In mid-May 2023, Russian President Vladimir Putin instructed the government to submit proposals for organizing and holding the BRICS Games (2024) in Russia. The program of the tournament featured Rhythmic Gymnastics, Fencing, Synchronized Swimming, Judo, Diving, Badminton, Karate, Wrestling, Sambo, Wushu, Koresh Belt Wrestling, and other competitions.
Perhaps, the most critical aspect in defusing criticisms was when Russian Foreign Minister Sergey Lavrov paid an official visit in April to China, where he stated that the 2024 BRICS Games and the following World Friendship Games in Russia would be organized based on the principles enshrined by International Olympic Committee (IOC) Charter. Lavrov’s main concern is to shift in dynamics and switch Western allegiances, pushing these steps for realignments is undoubtedly fraught with challenges and exposes far-reaching implications for global geopolitics.
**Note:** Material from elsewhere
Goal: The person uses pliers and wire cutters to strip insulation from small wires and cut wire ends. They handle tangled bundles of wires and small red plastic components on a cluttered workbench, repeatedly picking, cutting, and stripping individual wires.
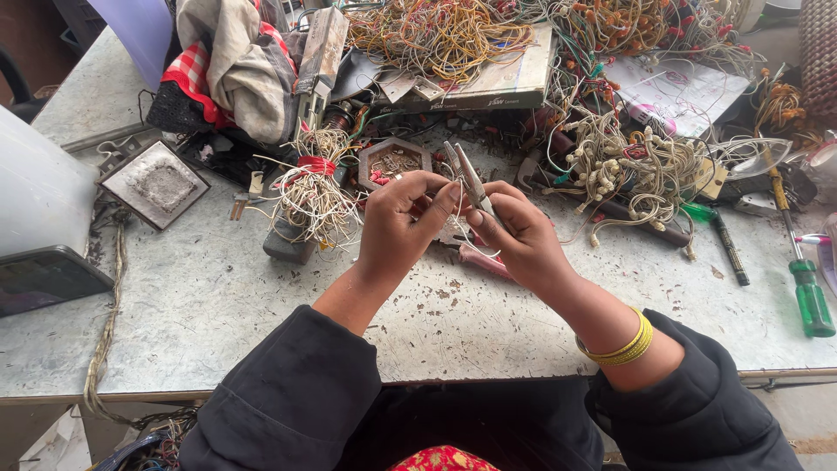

BRICS Games and Future Perspectives
Kazan is the sports capital of Russia. There were volunteers from 17 regions of Russia including the Arkhangelsk region, the Krasnodar region, Siberia, Tyumen, Omsk, Tomsk, and the Urals – represented by the Chelyabinsk Region. The most extreme and farthest point is Vladivostok – volunteers from the Primorsky region. “Our objective is to ensure that all countries have the opportunity to compete without discrimination and politicization as well as to create equal conditions for everyone and follow the traditions of sports,” Russian Sports Minister Mikhail Degtyarev said, speaking at the ‘BRICS – New Opportunities for Multipolar Sports Development’ session, held at Saint Petersburg International Economic Forum (SPIEF).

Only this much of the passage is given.